The influencer economy is increasingly in flux. Fraud is the no. 1 concern among US and UK marketers who work with influencers, according to eMarketer. There is also evidence that consumers increasingly distrust them. Even Instagram is worried: To incentivise more authentic, trustworthy content, the platform recently began testing the ability to hide the number of likes a post receives.
“Real brand fans are the true voice of the consumer, and that’s much more relevant for both brands and consumers,” says Nicole Johnson, a principal at Forerunner Ventures, which participated in Zyper’s Series A round along with Y Combinator.
Zyper’s marketing for Cannes Lions (pictured at top), took an “anti-influencer” approach. Zyper founder Amber Atherton (pictured here) previously founded a computer vision-based app that generates captions for Instagram.

© Zyper
The search for super fans
Zyper uses computer vision and natural language processing to “read” both images and text on social channels and combines that with predictive analytics to identify the brand’s top fans. It also looks at metrics including comments, followers and engagement rate. A scan of a customer’s 12 most recent shared images allows Zyper to place them into one of 12 aesthetic categories, from “normcore” to “hype bae”.
Brands can access insights via a live dashboard. It has helped Dior discover that its community associates the brand with Paris travel tips, for example, while Dollar Shave Club’s fans are passionate about music.
Talis Capital’s Kirill Tasilov likes the company’s ability to commercialise technology and its popularity with “unicorn” direct-to-consumer labels like Hims and Dollar Shave Club. When Hims, a men’s personal care brand, targeted its top 100 fans, the subsequent user-generated content resulted in a 39 per cent increase in public social media conversations involving the brand. Customers acquired through Zyper spend three times more over a three-month period than a customer acquired via Facebook ads.

“Brand fan” images for Dior (left and right)
© Zyper
Influencers by another name
Investment in influencers is still growing, with 30 per cent of brands planning to increase their spend on influencer marketing this year, according to eMarketer. Venture capitalists poured $140 million into influencer marketing startups in 2018, compared to $50 million in 2015, per Venture Scanner. It also works: 41 per cent of US millennial women rely on influencers for fashion recommendations.
Atherton doesn’t see professional influencers as competition. Instead, she anticipates that brands will shift to create community-based teams who focus on building “grassroots communities” of users. “While brands are starting to wane on their influencer model, it won’t die any time soon — it will evolve,” she says.

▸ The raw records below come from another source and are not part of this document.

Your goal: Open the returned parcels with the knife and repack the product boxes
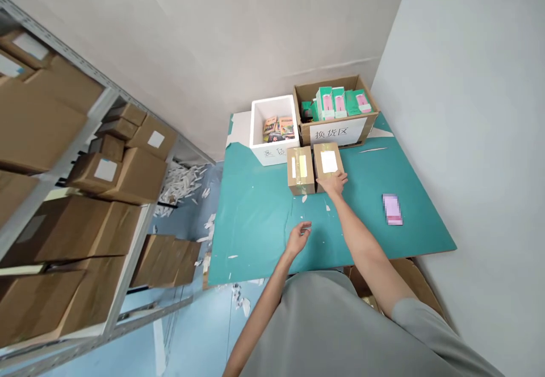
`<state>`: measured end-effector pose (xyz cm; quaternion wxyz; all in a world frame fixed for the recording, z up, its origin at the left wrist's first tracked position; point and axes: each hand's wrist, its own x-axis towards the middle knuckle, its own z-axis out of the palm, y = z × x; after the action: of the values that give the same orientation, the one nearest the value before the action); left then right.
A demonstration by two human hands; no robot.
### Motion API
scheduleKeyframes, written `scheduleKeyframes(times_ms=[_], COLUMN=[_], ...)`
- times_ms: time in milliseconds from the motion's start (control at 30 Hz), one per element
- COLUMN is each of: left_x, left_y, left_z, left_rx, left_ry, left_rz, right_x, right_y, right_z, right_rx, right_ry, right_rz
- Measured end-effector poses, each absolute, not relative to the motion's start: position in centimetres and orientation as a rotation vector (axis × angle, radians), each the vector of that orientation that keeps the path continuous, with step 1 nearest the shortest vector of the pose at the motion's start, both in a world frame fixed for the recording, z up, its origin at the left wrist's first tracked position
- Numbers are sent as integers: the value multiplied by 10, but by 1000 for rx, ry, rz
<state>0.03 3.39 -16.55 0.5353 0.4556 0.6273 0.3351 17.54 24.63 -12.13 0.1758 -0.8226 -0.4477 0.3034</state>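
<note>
Two small taped cardboard boxes stand side by side on the teal table (255, 218). My right hand (334, 184) reaches forward and rests against the near end of the right box (327, 162), which bears a white label; its fingers curl on the box edge. The left box (300, 169) sits untouched beside it. My left hand (298, 237) hovers low over the table nearer to me, fingers loosely pinched around a small pale scrap I cannot name.
A white foam box (258, 133) with small packets and a brown carton (336, 134) of green-and-pink packages stand at the table's far edge. A pink phone-like item (392, 209) lies at right. Metal shelves (106, 116) with cartons fill the left. Paper scraps litter the floor.
</note>
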Motion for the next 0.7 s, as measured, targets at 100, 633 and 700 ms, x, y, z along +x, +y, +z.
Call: scheduleKeyframes(times_ms=[100,633,700], left_x=[-8,-139,-150], left_y=[36,-35,-32], left_z=[-158,-173,-175], left_rx=[1085,678,669], left_ry=[1470,1692,1725], left_rz=[821,940,958], right_x=[197,268,242], right_y=[231,-44,-38], right_z=[-110,-82,-83], right_rx=[-2283,-2036,-1960], right_ry=[-1259,-1647,-1826], right_rz=[752,800,928])
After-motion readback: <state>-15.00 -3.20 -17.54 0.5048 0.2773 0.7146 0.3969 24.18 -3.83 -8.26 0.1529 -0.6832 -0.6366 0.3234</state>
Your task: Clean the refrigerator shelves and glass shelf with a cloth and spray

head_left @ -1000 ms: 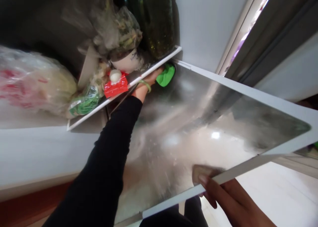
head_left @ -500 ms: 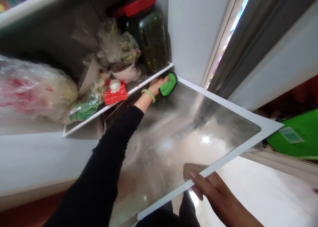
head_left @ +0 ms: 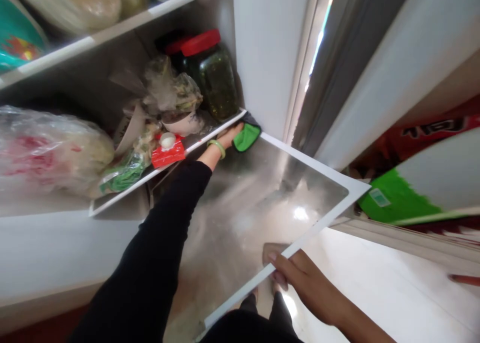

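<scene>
A glass shelf [head_left: 240,218] with a white frame sticks out of a fridge at a slant. My right hand [head_left: 290,270] grips its front edge, with the thumb above and the fingers showing beneath the glass. My left hand [head_left: 230,135], black-sleeved and wearing a pale green bangle [head_left: 218,147], reaches to the shelf's far corner. It holds a green cloth [head_left: 246,137] with a dark edge against the frame there. Part of its fingers is hidden by the cloth.
Above, another shelf bears a dark jar [head_left: 217,80] with a red lid, bagged vegetables [head_left: 172,90], a red packet [head_left: 168,155] and a large plastic bag [head_left: 52,155]. At right, the door holds a green-and-white package [head_left: 401,195]. Below lies a pale floor [head_left: 375,283].
The view has shifted, so more of the upper shelf and door shows. My left hand and the cloth stay at the far corner, and my right hand keeps hold of the front edge.
</scene>
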A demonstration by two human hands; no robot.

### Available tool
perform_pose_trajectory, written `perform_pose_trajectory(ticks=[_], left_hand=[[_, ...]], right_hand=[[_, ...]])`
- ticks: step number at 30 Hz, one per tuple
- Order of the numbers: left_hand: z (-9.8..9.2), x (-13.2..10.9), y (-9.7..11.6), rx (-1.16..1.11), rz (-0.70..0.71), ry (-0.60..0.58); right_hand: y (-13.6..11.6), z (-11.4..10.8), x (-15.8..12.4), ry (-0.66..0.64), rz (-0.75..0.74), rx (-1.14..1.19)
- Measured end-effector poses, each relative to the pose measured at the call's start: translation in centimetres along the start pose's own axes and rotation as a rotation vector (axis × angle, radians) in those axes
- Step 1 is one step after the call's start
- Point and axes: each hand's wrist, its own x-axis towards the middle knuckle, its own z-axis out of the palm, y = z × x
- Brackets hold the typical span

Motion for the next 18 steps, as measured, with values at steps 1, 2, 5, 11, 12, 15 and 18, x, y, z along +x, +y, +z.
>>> perform_pose_trajectory(ticks=[1,2,5,11,12,15,18], left_hand=[[-0.1,0.5,0.1,-0.012,-0.008,0.000],[-0.1,0.7,0.3,-0.026,-0.024,-0.003],[0.3,-0.6,2.0,-0.040,-0.069,0.010],[2.3,-8.2,9.6,-0.056,0.263,0.027],[2.6,-9.6,11.0,-0.063,0.350,-0.006],[2.5,-12.0,13.2,-0.089,0.443,-0.046],[1.5,-11.0,11.5,-0.083,0.340,-0.054]], right_hand=[[0.0,0.0,0.0,0.001,-0.007,-0.002],[0.0,-0.1,0.1,0.002,-0.013,-0.004],[0.0,-0.2,0.2,-0.010,-0.014,-0.006],[0.0,-0.2,0.4,0.028,-0.024,-0.011],[0.0,-0.2,0.4,0.033,-0.024,-0.016],[0.2,-0.3,0.5,0.025,-0.049,-0.048],[0.2,-0.4,0.5,0.006,-0.094,-0.073]])
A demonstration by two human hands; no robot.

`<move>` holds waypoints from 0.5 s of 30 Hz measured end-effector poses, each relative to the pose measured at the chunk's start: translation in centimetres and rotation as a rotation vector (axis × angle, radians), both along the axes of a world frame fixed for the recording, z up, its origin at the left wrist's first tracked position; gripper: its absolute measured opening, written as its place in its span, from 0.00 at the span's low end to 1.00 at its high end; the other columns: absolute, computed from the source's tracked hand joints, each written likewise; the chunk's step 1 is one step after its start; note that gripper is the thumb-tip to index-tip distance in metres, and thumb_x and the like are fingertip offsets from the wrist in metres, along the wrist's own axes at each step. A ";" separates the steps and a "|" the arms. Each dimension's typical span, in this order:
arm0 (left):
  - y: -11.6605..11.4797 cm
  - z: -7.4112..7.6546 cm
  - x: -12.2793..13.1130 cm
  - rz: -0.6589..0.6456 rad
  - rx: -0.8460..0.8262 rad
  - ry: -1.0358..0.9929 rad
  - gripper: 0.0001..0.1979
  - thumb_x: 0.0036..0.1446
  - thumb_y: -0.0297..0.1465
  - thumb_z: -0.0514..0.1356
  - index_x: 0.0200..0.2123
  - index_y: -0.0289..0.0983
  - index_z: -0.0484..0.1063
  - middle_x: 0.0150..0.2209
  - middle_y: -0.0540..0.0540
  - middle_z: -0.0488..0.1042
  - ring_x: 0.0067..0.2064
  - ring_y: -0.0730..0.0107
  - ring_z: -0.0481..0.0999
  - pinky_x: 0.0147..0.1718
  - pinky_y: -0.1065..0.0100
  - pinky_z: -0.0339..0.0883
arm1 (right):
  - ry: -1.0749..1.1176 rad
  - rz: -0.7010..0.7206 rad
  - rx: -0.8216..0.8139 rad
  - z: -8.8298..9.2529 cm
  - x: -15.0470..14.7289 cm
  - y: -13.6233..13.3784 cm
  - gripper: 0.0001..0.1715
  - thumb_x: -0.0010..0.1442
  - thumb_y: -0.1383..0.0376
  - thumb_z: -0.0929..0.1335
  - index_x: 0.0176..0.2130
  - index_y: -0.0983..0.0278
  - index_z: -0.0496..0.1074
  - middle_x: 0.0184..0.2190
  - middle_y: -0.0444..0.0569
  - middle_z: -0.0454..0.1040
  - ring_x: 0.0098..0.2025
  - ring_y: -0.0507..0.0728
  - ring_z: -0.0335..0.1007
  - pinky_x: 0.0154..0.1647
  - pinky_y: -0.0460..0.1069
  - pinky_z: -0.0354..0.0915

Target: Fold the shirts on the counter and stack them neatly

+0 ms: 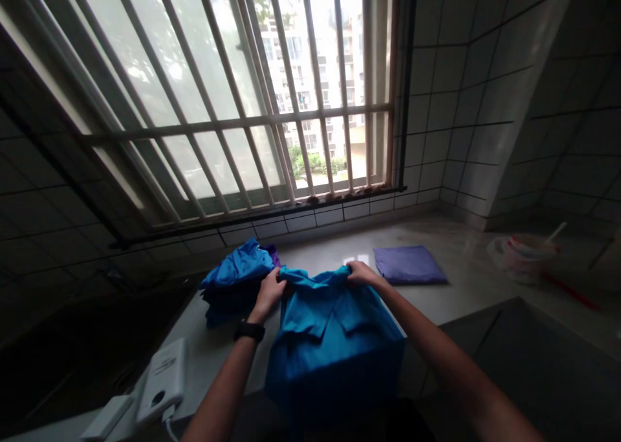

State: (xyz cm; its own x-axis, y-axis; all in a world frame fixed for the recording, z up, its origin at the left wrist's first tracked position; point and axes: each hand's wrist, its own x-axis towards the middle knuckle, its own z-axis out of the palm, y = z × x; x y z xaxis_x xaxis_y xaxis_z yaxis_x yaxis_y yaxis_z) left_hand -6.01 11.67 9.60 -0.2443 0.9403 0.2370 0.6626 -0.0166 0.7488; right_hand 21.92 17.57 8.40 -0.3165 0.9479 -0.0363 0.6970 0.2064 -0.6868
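Blue garment (334, 361), lower ctr, half on counter (470, 254) & hanging off its front, looks light, soft, floppy, prob. best gripped at top corners, where L hand (269, 291) & R hand (363, 274), apart, each pinch it, w/ clothes pile (237, 267) crowding ctr-left, folded purple cloth (410, 265) ctr-right.

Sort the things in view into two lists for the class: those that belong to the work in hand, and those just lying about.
Work in hand:
blue garment, gripped by the left hand and right hand
heap of clothes, probably
folded purple cloth, probably

Lying about:
white device
small white block
plastic tub
red object, blurred
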 end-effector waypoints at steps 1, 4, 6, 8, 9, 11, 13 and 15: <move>1.0 1.6 0.0 0.010 0.075 0.024 0.05 0.47 0.26 0.60 0.28 0.40 0.66 0.26 0.49 0.75 0.33 0.62 0.79 0.33 0.68 0.71 | 0.018 -0.029 0.074 1.4 -0.6 0.8 0.12 0.48 0.77 0.70 0.33 0.64 0.75 0.33 0.48 0.79 0.41 0.60 0.76 0.44 0.50 0.71; 3.3 6.8 0.1 0.003 0.227 -0.026 0.05 0.50 0.30 0.60 0.29 0.40 0.64 0.27 0.51 0.72 0.35 0.65 0.77 0.35 0.70 0.69 | 0.104 -0.122 0.294 5.9 -2.1 2.8 0.16 0.53 0.76 0.65 0.41 0.64 0.73 0.46 0.53 0.76 0.53 0.60 0.71 0.55 0.51 0.65; 3.2 9.6 -0.3 -0.029 0.425 -0.136 0.09 0.50 0.34 0.62 0.31 0.40 0.63 0.27 0.53 0.70 0.33 0.68 0.74 0.34 0.70 0.68 | 0.299 -0.169 0.518 8.4 -2.2 2.8 0.14 0.55 0.73 0.65 0.42 0.63 0.71 0.47 0.53 0.74 0.52 0.60 0.69 0.56 0.52 0.65; 1.3 10.9 -0.9 -0.048 0.574 -0.202 0.13 0.49 0.38 0.64 0.33 0.40 0.64 0.27 0.54 0.68 0.30 0.71 0.70 0.32 0.71 0.67 | 0.548 -0.145 0.734 9.4 -1.4 1.2 0.11 0.56 0.69 0.66 0.41 0.62 0.70 0.44 0.51 0.74 0.49 0.60 0.70 0.53 0.53 0.66; -0.2 10.9 -1.3 -0.058 0.590 -0.193 0.14 0.48 0.38 0.65 0.34 0.40 0.65 0.27 0.55 0.68 0.30 0.71 0.68 0.32 0.71 0.67 | 0.639 -0.097 0.792 9.3 -0.6 -0.3 0.10 0.55 0.68 0.67 0.40 0.61 0.69 0.42 0.50 0.74 0.47 0.59 0.70 0.51 0.52 0.67; -4.2 9.2 -1.9 -0.103 0.510 -0.113 0.15 0.46 0.38 0.67 0.35 0.39 0.67 0.29 0.53 0.71 0.31 0.70 0.70 0.34 0.70 0.68 | 0.672 0.024 0.773 7.7 1.2 -4.0 0.07 0.55 0.67 0.67 0.37 0.60 0.67 0.41 0.49 0.73 0.46 0.59 0.71 0.49 0.52 0.67; -8.6 5.8 -2.0 -0.175 0.337 -0.075 0.15 0.44 0.38 0.66 0.35 0.40 0.69 0.36 0.48 0.77 0.36 0.65 0.75 0.36 0.67 0.71 | 0.592 0.102 0.667 4.4 3.3 -8.3 0.05 0.56 0.68 0.67 0.34 0.59 0.66 0.42 0.50 0.73 0.47 0.60 0.71 0.50 0.53 0.67; -12.6 1.2 -1.8 -0.237 0.114 -0.093 0.10 0.49 0.40 0.63 0.32 0.41 0.69 0.44 0.44 0.80 0.42 0.59 0.79 0.40 0.65 0.73 | 0.478 0.080 0.498 0.2 5.1 -12.2 0.05 0.57 0.69 0.65 0.32 0.58 0.64 0.44 0.53 0.74 0.50 0.60 0.72 0.52 0.53 0.67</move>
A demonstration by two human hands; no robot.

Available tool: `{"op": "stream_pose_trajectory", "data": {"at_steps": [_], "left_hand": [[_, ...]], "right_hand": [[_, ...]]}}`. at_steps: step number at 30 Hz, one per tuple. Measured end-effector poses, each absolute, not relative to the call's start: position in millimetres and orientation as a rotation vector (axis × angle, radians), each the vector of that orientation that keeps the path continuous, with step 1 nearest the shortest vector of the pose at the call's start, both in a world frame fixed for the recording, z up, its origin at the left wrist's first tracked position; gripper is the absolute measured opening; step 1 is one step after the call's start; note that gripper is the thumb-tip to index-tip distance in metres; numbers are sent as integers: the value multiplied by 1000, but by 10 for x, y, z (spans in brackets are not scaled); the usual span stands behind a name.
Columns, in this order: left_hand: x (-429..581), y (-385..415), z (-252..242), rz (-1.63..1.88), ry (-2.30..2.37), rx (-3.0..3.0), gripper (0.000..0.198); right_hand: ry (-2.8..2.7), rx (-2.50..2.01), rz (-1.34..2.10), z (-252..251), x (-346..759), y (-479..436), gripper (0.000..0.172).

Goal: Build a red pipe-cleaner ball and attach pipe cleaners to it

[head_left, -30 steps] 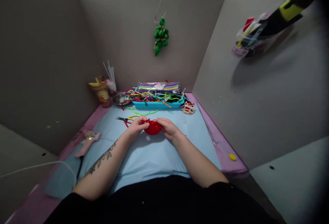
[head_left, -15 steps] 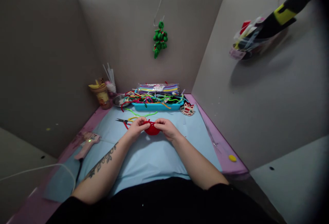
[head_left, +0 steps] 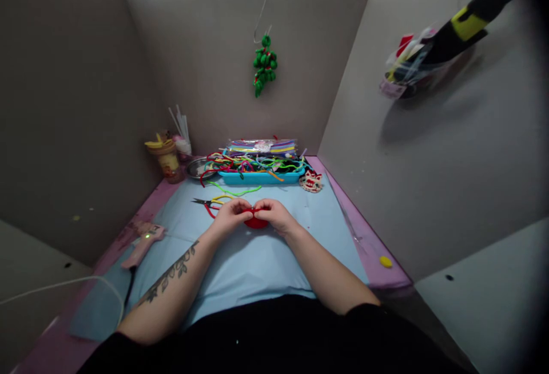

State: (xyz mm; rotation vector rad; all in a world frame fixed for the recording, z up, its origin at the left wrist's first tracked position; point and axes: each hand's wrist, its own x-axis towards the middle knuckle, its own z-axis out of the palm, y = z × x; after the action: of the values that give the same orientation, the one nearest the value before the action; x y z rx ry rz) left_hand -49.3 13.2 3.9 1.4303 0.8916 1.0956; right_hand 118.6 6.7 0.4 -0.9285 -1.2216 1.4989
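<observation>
Between my two hands is a red fuzzy piece (head_left: 256, 222), rounded at the bottom, that looks made of pipe cleaner. My left hand (head_left: 232, 214) pinches its upper left edge with thumb and fingers. On the upper right edge, my right hand (head_left: 274, 214) has a matching pinch, and the two thumbs nearly meet. The fingers hide the top of the piece. Just left of my left hand lie scissors (head_left: 210, 203) with yellow and red handles, blades pointing left. A bright green pipe cleaner (head_left: 235, 192) lies beyond the hands.
A blue tray (head_left: 261, 178) heaped with coloured pipe cleaners stands at the back, beside a metal dish (head_left: 201, 169) and a red-and-white figure (head_left: 311, 181). A pink glue gun (head_left: 143, 244) with its cord lies left. Grey partitions (head_left: 206, 65) enclose the table; a yellow disc (head_left: 385, 262) lies right.
My hands have come closer together over the top of the red piece, and its upper edge is now more covered. The whole view has shifted slightly.
</observation>
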Motion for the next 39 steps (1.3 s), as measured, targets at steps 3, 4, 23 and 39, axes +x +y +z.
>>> {"op": "stream_pose_trajectory", "data": {"at_steps": [3, 4, 23, 39], "left_hand": [[-492, 130, 20, 1066, 929, 1488, 25], [-493, 130, 14, 1057, 939, 1510, 25], [-593, 138, 105, 1168, 732, 1167, 38], [-633, 130, 86, 1096, 744, 1211, 35]], "right_hand": [[-1279, -959, 1443, -15, 1186, 67, 12], [-1302, -975, 1413, -20, 1187, 67, 12], [-1447, -694, 1171, 30, 1265, 78, 39], [-1935, -777, 544, 149, 1257, -33, 30]]}}
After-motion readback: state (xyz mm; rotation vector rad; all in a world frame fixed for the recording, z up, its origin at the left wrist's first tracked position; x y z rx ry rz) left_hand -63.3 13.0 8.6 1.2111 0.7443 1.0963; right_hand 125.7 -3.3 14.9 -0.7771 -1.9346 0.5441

The “super fan” model is also an opportunity for brands to do inexpensive marketing at a time when mega-influencers can charge six figures. Beyond paying Zyper, other costs for a brand like Calvin Klein are gifting denim to fans who then share it on social. (Fans have to include tags like #diorpartner or #partneringwithdior if they are posting as part of an ambassador programme.)
“All I see here is a company who has decided to jump into the ‘influencer is a bad word’ pool,” says influencer and brand strategist Mandy Ansari, who’s consulted for Bumble and Mastercard. “What Zyper is doing is influencer marketing, but they want to remove the stigma that brands may have felt because [brands] didn’t spend enough time finding the right content creator to amplify their message.”